Emulator Issues #13374
open
JIT: paired singles instructions execute even when HID2.PSE is 0
0%
Description
What's the problem? Describe what went wrong.
The AMD64 and ARM64 JITs will execute paired singles instructions, even when they are disabled in HID2.
What steps will reproduce the problem?
- disable HID2.PSE
- execute a paired single instruction using the JIT
- observe the instruction is executed, and no illegal instruction exception is thrown
Is the issue present in the latest development version? For future reference, please also write down the version number of the latest development version.
5.0-20211
Is the issue present in the latest stable version?
present in the latest beta (5.0-19870)
Is there anything else that can help developers narrow down the issue? (e.g. logs, screenshots,
configuration files, savefiles, savestates)

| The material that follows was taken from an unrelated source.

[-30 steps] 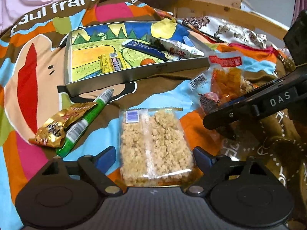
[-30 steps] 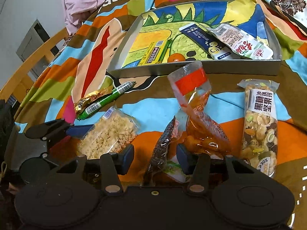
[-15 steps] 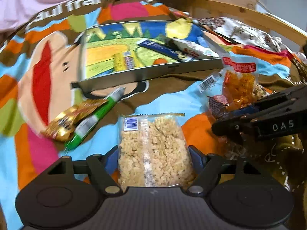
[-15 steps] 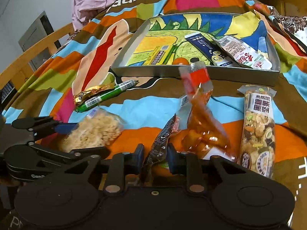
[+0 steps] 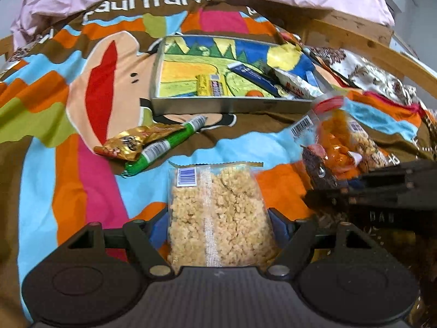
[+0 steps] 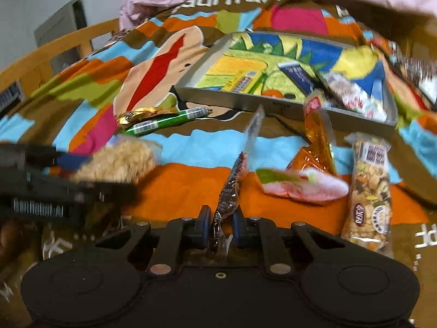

It's for an older master (I cloned the repo a few days ago and only had time to do something today), but there's a diff attached that fixes the issue for paired single load/store instructions in the AMD64 JIT, which I don't think is entirely correct (Broadway UM does say psq_lux/psq_lx/psq_stux/psq_stx does not check HID2.LSQE), yet should be useful as a starting point.
Files
Updated by pokechu22 7 months ago
Compile-time checking is fine if a JIT block is only used if the value of HID2.PSE matches the one it was compiled with, right? I think something like that is already done with address translation. It's probably not worth the overhead though.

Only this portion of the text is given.